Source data
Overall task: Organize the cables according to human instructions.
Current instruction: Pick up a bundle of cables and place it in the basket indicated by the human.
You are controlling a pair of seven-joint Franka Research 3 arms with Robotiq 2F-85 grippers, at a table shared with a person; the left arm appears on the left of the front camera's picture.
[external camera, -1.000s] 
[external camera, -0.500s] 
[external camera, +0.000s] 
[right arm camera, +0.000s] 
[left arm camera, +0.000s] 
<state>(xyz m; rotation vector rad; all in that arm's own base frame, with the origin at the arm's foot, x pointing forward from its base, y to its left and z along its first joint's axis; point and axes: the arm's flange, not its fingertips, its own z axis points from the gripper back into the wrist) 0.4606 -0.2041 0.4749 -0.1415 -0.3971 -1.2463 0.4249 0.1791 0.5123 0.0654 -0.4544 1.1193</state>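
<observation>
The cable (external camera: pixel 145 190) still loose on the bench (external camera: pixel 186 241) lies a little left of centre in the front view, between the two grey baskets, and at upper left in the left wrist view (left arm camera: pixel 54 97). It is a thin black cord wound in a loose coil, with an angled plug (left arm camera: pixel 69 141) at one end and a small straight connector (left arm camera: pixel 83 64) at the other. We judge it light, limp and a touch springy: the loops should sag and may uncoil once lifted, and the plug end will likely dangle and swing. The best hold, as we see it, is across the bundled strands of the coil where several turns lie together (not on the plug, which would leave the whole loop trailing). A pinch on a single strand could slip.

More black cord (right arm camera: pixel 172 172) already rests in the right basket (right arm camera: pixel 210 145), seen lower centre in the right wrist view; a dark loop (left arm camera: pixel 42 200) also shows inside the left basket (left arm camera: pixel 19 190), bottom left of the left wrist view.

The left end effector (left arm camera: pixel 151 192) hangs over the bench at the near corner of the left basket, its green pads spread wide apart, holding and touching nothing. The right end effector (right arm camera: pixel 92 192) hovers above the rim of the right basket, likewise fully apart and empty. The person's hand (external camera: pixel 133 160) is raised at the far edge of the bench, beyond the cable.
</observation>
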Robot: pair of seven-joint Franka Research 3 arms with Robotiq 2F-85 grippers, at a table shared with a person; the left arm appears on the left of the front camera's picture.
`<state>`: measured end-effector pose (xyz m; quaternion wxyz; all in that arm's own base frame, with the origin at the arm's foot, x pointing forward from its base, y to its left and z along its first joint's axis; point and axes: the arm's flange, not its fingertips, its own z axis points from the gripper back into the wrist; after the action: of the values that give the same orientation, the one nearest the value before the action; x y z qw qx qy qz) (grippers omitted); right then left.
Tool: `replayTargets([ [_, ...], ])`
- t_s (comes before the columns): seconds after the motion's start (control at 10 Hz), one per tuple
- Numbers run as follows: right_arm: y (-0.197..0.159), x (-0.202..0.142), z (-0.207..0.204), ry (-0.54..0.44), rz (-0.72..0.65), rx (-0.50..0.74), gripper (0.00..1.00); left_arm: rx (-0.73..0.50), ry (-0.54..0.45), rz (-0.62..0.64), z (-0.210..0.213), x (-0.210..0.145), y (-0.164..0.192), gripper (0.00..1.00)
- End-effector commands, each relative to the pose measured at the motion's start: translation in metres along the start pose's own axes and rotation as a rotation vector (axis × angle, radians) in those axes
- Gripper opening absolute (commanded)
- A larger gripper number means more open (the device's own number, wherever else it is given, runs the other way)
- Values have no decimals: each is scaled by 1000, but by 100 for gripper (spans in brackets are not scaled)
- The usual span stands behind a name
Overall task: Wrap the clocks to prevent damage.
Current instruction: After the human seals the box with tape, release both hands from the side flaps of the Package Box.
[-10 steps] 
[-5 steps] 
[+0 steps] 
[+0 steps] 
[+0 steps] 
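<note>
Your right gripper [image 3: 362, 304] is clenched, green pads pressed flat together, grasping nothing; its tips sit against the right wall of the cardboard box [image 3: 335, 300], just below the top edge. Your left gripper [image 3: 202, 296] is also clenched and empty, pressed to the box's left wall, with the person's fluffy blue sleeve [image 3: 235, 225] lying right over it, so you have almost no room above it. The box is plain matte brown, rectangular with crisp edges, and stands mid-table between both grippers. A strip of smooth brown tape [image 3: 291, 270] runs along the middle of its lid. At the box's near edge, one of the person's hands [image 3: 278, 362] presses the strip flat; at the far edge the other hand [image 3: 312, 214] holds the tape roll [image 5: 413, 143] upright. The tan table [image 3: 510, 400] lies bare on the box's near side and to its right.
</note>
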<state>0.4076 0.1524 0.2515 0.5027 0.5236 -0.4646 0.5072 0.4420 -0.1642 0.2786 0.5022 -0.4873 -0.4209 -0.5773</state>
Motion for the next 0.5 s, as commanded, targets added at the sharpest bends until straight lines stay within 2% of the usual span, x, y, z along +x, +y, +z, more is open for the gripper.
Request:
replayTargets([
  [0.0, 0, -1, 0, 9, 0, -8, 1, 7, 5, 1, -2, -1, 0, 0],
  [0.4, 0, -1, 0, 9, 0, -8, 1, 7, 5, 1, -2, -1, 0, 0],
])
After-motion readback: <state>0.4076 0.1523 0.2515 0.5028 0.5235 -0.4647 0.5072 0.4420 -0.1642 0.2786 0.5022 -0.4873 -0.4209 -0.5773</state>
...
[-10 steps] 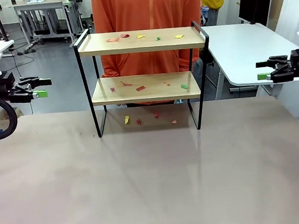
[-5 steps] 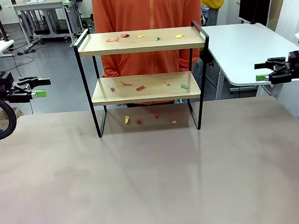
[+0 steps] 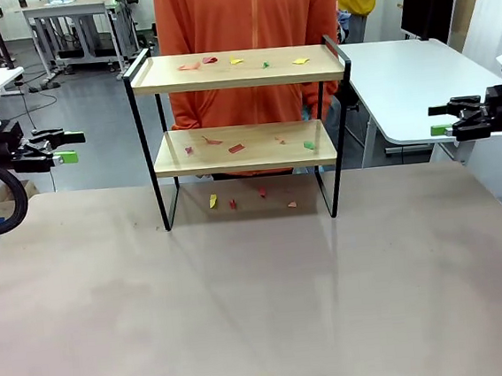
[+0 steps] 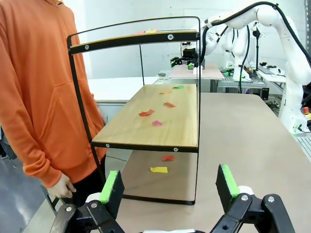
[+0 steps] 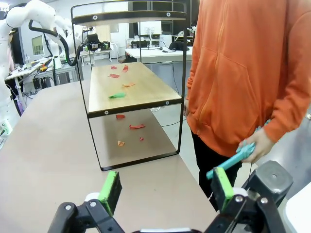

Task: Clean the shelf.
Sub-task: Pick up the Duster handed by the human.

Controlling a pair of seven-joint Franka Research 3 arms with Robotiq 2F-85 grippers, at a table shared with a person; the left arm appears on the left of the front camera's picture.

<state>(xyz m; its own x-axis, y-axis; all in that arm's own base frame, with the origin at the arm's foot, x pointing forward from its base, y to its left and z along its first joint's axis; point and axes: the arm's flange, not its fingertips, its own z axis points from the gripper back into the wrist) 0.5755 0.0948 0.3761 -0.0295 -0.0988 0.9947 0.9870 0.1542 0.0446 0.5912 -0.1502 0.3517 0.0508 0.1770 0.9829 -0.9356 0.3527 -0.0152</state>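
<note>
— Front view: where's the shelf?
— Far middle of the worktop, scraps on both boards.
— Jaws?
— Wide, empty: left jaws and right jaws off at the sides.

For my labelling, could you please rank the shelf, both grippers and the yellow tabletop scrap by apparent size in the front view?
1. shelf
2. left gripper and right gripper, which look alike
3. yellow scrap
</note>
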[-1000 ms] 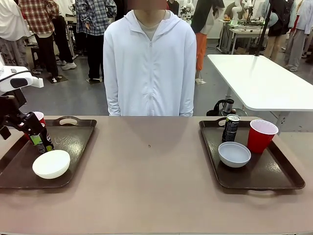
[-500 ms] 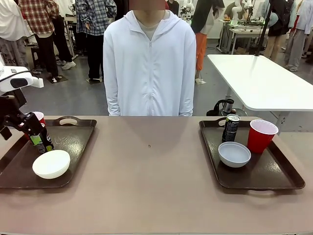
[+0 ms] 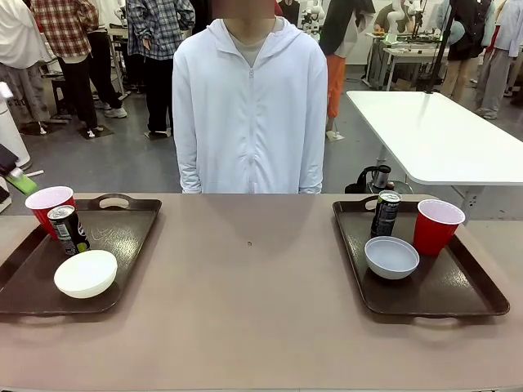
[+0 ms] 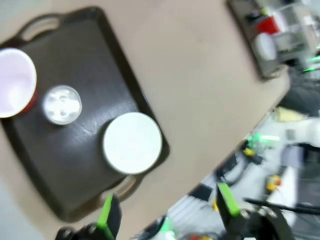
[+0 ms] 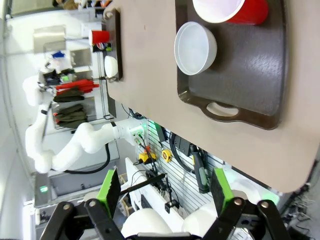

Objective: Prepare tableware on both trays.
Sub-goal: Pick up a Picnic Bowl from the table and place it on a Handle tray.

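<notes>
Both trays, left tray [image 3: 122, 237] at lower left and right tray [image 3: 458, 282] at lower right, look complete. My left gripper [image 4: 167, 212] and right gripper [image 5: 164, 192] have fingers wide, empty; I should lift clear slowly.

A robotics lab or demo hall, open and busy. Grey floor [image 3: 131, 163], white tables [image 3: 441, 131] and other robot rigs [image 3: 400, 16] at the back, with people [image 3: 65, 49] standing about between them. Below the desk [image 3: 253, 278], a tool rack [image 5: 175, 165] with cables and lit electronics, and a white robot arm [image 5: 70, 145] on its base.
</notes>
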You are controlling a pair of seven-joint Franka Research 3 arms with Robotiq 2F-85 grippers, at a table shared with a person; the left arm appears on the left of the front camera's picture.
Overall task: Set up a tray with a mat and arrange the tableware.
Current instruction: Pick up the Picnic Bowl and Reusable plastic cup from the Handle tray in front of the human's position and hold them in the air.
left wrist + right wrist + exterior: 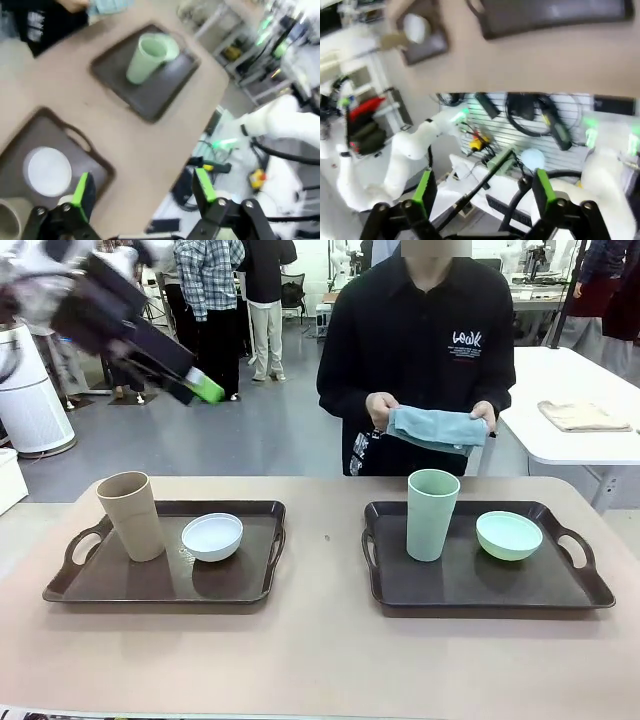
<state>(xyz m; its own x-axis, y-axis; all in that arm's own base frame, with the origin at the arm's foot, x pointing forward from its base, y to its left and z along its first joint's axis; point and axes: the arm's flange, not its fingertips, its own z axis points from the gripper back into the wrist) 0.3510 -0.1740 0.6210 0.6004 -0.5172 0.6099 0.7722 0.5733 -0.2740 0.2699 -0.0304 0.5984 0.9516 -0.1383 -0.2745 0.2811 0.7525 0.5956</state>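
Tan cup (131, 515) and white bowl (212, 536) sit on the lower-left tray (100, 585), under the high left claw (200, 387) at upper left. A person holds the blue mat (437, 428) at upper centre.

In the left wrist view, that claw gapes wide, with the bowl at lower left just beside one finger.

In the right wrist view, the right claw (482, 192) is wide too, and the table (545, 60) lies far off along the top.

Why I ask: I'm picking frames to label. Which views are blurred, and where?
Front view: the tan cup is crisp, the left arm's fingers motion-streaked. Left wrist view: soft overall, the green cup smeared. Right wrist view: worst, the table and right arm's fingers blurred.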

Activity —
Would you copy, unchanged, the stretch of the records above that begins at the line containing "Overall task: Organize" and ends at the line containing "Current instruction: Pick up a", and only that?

Response area —
Overall task: Organize the cables according to human instructions.
Current instruction: Pick up a bundle of cables and place it in the basket indicated by the human.

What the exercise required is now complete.